The records shown below are to be repeated exactly and completely.

--- --- ---

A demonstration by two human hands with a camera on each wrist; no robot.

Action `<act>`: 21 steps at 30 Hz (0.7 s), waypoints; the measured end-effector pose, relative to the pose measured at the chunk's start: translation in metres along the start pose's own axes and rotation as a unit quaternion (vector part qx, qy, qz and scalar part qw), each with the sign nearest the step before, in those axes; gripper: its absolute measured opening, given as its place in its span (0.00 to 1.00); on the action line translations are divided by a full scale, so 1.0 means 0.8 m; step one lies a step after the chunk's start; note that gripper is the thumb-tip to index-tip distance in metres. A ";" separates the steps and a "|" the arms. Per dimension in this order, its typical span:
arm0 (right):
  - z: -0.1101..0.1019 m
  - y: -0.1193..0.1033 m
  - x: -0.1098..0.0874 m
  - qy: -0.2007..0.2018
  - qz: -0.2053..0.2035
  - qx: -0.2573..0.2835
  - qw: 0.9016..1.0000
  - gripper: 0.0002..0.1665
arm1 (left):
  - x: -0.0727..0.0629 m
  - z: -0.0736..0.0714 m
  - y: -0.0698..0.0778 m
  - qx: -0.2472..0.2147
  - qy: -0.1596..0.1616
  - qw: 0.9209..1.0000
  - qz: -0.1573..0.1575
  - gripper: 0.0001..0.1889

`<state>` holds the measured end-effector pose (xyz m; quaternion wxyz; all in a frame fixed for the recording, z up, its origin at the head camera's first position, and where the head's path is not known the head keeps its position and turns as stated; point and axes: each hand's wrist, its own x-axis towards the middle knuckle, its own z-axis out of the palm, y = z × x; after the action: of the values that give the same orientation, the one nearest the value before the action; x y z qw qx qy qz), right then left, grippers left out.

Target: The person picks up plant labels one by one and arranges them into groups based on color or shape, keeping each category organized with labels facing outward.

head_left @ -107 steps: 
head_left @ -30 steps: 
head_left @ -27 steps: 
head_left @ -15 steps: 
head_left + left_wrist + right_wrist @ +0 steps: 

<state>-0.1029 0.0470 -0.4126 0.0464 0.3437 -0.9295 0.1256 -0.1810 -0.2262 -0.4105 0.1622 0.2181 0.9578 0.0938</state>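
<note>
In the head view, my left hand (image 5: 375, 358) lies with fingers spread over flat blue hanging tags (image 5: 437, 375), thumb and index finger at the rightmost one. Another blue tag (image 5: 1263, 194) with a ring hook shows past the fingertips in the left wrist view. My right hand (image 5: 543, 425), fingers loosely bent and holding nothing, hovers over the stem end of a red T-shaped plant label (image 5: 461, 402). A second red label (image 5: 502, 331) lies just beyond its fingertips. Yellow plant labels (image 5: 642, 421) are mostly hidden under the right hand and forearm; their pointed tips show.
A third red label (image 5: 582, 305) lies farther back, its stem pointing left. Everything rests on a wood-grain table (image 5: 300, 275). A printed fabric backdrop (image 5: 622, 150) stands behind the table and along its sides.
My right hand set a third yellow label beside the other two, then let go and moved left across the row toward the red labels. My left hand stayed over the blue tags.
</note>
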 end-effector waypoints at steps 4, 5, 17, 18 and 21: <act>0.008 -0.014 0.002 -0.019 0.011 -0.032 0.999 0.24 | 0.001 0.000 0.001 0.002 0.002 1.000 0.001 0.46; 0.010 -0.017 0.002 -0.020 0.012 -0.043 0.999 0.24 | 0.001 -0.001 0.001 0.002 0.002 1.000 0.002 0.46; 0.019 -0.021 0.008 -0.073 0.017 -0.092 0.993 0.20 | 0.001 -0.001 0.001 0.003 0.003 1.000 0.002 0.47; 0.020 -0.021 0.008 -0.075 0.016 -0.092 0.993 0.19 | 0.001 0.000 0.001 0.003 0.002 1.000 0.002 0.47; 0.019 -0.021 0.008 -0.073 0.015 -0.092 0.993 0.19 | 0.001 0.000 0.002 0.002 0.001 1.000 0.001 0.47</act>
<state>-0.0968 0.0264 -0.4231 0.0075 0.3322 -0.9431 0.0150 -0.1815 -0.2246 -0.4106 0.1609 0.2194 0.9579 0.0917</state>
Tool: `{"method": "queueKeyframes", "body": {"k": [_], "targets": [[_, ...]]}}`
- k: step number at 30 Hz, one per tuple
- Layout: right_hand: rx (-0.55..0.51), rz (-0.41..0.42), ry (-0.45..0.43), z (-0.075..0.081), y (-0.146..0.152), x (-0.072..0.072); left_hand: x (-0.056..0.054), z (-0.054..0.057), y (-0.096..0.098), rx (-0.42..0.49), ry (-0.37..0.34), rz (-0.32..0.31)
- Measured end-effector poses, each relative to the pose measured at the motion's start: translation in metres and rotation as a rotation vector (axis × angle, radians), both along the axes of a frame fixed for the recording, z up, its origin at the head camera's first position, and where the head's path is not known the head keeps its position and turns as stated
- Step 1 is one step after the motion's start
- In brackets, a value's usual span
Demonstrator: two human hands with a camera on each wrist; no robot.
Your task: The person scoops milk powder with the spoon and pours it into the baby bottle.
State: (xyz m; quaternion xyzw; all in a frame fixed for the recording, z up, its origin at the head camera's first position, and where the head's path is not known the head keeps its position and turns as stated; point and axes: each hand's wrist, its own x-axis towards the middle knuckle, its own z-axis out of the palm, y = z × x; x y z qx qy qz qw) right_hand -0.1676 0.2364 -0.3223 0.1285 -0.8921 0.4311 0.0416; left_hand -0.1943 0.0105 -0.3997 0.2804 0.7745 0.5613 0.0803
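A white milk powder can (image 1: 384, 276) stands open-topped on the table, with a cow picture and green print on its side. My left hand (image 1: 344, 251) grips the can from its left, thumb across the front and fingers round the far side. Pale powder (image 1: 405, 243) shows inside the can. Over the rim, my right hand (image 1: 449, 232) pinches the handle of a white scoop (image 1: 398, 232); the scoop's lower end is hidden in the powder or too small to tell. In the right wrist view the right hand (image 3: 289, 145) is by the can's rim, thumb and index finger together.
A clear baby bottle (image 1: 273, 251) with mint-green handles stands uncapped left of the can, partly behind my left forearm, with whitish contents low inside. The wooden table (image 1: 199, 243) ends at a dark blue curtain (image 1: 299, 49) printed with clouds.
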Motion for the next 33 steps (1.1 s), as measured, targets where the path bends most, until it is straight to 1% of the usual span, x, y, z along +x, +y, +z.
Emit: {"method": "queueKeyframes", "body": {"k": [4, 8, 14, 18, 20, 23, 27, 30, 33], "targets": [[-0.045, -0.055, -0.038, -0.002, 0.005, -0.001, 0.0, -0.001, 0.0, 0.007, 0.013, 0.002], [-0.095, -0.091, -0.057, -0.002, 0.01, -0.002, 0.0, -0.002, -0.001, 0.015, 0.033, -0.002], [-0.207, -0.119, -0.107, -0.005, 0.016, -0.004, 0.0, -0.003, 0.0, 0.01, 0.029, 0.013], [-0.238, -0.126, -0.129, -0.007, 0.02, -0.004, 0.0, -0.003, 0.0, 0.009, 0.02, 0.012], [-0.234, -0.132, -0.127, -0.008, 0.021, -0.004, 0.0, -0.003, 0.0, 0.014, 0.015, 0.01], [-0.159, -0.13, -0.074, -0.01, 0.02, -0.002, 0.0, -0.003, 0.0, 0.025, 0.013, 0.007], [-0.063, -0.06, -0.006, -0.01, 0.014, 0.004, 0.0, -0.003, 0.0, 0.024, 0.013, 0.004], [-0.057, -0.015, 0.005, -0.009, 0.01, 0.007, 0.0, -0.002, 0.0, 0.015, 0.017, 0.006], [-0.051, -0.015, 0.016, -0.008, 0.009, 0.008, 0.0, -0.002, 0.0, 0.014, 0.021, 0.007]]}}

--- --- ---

◆ **ANSWER TO THE EXERCISE**
A demonstration by two human hands with a camera on each wrist; no robot.

Action `<act>`: 21 steps at 30 Hz (0.7 s), waypoints; the measured end-effector pose, relative to the pose measured at the chunk's start: translation in metres along the start pose's own axes and rotation as a unit quaternion (vector part qx, qy, qz and scalar part qw), each with the sign nearest the step before, in those axes; gripper: its absolute measured opening, given as its place in its span (0.00 to 1.00); on the action line translations are divided by a full scale, so 1.0 means 0.8 m; step one lies a step after the chunk's start; note that gripper is the thumb-tip to index-tip distance in metres. A ";" separates the steps and a "|" the arms. Per dimension in this order, its typical span:
arm0 (right):
  - z: -0.1101..0.1019 m
  - y: -0.1193..0.1033 m
  - x: -0.1098..0.0874 m
  - qy: -0.2007..0.2018
  - qz: -0.2053..0.2035
  - qx: -0.2573..0.2835
  - qw: 0.9016..1.0000
  - gripper: 0.0002..0.1665
arm1 (left):
  - x: -0.0727..0.0629 m
  - z: -0.0736..0.0714 m
  - y: -0.0698..0.0778 m
  - qx: -0.2472..0.2147
  - qy: -0.1596..0.1616
  - qw: 0.9209..1.0000
  - qz: -0.1573..0.1575
  - gripper: 0.0001..0.1889

`<state>` holds the measured end-effector pose (xyz m; quaternion wxyz; all in a frame fixed for the recording, z up, its origin at the head camera's first position, and where the head's path is not known the head keeps its position and turns as stated; point and axes: each hand's wrist, its own x-axis towards the middle knuckle, its own z-axis out of the palm, y = z × x; after the action: of the values that give the same orientation, the one nearest the value before the action; x y z qw qx qy qz), right then left, grippers left out.

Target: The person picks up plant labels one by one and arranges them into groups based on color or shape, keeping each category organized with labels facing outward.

head_left @ -107 steps: 
head_left @ -30 steps: 
head_left @ -27 steps: 
head_left @ -15 steps: 
head_left + left_wrist + right_wrist @ +0 steps: 

<state>-0.1029 0.0470 -0.4126 0.0464 0.3437 -0.9295 0.1256 -0.1810 -0.2262 -0.4105 0.1622 0.2181 0.9578 0.0938</state>
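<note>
In the head view, my left hand (image 5: 375, 358) lies with fingers spread over flat blue hanging tags (image 5: 437, 375), thumb and index finger at the rightmost one. Another blue tag (image 5: 1263, 194) with a ring hook shows past the fingertips in the left wrist view. My right hand (image 5: 543, 425), fingers loosely bent and holding nothing, hovers over the stem end of a red T-shaped plant label (image 5: 461, 402). A second red label (image 5: 502, 331) lies just beyond its fingertips. Yellow plant labels (image 5: 642, 421) are mostly hidden under the right hand and forearm; their pointed tips show.
A third red label (image 5: 582, 305) lies farther back, its stem pointing left. Everything rests on a wood-grain table (image 5: 300, 275). A printed fabric backdrop (image 5: 622, 150) stands behind the table and along its sides.
My right hand set a third yellow label beside the other two, then let go and moved left across the row toward the red labels. My left hand stayed over the blue tags.
</note>
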 end-effector waypoints at steps 4, 5, 17, 18 and 21: <act>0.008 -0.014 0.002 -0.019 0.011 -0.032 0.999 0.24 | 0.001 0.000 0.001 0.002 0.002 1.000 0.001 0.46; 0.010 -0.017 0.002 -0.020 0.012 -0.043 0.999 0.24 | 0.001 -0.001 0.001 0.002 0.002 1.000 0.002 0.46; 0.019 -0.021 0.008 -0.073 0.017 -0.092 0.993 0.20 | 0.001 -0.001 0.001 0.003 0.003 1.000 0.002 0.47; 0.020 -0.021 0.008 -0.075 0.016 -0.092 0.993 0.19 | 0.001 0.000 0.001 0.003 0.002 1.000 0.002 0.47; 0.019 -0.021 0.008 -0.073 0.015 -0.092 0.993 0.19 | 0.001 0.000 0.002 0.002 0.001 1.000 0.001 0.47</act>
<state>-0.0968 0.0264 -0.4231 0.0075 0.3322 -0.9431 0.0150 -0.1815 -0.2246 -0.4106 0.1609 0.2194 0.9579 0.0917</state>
Tool: `{"method": "queueKeyframes", "body": {"k": [_], "targets": [[_, ...]]}}`
- k: step number at 30 Hz, one per tuple
- Layout: right_hand: rx (-0.55..0.51), rz (-0.41..0.42), ry (-0.45..0.43), z (-0.075..0.081), y (-0.146..0.152), x (-0.072..0.072); left_hand: x (-0.056..0.054), z (-0.054..0.057), y (-0.096..0.098), rx (-0.42..0.49), ry (-0.37..0.34), rz (-0.32..0.31)
- Measured end-effector poses, each relative to the pose measured at the motion's start: translation in metres and rotation as a rotation vector (axis × angle, radians), both along the axes of a frame fixed for the recording, z up, its origin at the head camera's first position, and where the head's path is not known the head keeps its position and turns as stated
- Step 1 is one step after the motion's start
- In brackets, a value's usual span
Demonstrator: two human hands with a camera on each wrist; no robot.
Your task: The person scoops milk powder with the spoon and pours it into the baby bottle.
State: (xyz m; quaternion xyzw; all in a frame fixed for the recording, z up, its origin at the head camera's first position, and where the head's path is not known the head keeps its position and turns as stated; point and axes: each hand's wrist, its own x-axis towards the middle knuckle, its own z-axis out of the palm, y = z × x; x y z qx qy qz qw) right_hand -0.1676 0.2364 -0.3223 0.1285 -0.8921 0.4311 0.0416; left_hand -0.1943 0.0105 -0.3997 0.2804 0.7745 0.5613 0.0803
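A white milk powder can (image 1: 384, 276) stands open-topped on the table, with a cow picture and green print on its side. My left hand (image 1: 344, 251) grips the can from its left, thumb across the front and fingers round the far side. Pale powder (image 1: 405, 243) shows inside the can. Over the rim, my right hand (image 1: 449, 232) pinches the handle of a white scoop (image 1: 398, 232); the scoop's lower end is hidden in the powder or too small to tell. In the right wrist view the right hand (image 3: 289, 145) is by the can's rim, thumb and index finger together.
A clear baby bottle (image 1: 273, 251) with mint-green handles stands uncapped left of the can, partly behind my left forearm, with whitish contents low inside. The wooden table (image 1: 199, 243) ends at a dark blue curtain (image 1: 299, 49) printed with clouds.
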Motion for the next 33 steps (1.1 s), as measured, targets where the path bends most, until it is straight to 1% of the usual span, x, y, z along +x, +y, +z.
Emit: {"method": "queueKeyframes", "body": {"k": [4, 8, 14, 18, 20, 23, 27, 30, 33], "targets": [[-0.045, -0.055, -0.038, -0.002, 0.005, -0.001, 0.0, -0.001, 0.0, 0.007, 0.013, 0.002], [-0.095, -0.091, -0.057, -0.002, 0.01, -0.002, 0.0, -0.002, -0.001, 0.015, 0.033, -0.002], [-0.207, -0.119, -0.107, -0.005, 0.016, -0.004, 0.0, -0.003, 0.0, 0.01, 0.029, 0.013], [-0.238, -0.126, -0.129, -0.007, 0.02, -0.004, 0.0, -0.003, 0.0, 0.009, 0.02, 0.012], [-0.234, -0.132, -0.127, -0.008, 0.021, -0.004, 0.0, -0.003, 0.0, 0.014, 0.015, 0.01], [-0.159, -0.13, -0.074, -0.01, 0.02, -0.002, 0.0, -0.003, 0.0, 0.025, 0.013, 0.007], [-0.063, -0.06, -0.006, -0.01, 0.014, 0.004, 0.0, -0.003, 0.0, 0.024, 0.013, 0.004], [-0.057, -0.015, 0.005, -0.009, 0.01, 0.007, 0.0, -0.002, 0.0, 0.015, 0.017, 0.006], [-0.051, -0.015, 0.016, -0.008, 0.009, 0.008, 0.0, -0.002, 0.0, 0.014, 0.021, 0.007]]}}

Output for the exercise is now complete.